» **Assignment**: Every word of the data must be reproduced in your reply exactly.

» **Given material**:
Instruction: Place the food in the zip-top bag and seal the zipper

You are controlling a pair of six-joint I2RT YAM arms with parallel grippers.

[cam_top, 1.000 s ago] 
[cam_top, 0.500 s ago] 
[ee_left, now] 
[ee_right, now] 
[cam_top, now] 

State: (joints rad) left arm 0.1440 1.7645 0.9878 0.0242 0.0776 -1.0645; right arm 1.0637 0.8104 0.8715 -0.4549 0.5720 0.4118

» **Finished task**:
Instruction: Place the food in the zip-top bag and seal the zipper

You are controlling a pair of six-joint I2RT YAM arms with parallel grippers.

[cam_top, 1.000 s ago] 
[cam_top, 0.500 s ago] 
[ee_left, now] 
[ee_right, now] 
[cam_top, now] 

State: (joints rad) left arm 0.1440 1.7645 0.9878 0.0242 0.0776 -1.0645; right arm 1.0637 0.8104 0.8715 -0.4549 0.5720 0.4118

No part of the exercise is left unanswered.